Problem to work on: Copy exactly the stretch of data below from the line with "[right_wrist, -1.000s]" through the line with "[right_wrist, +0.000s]", including both of those lines.

### Information supplied ###

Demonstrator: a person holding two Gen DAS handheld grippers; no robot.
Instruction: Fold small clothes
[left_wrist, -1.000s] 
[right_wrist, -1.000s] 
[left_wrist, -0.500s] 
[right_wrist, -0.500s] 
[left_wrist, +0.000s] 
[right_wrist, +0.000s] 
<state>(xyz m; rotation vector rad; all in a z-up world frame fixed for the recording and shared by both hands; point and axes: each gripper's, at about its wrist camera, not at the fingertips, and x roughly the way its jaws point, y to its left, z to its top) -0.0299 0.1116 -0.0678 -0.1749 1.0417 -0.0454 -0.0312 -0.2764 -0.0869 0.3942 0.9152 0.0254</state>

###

Result of the exercise:
[right_wrist, -1.000s] 
[left_wrist, -0.500s] 
[right_wrist, -0.500s] 
[left_wrist, +0.000s] 
[right_wrist, +0.000s] 

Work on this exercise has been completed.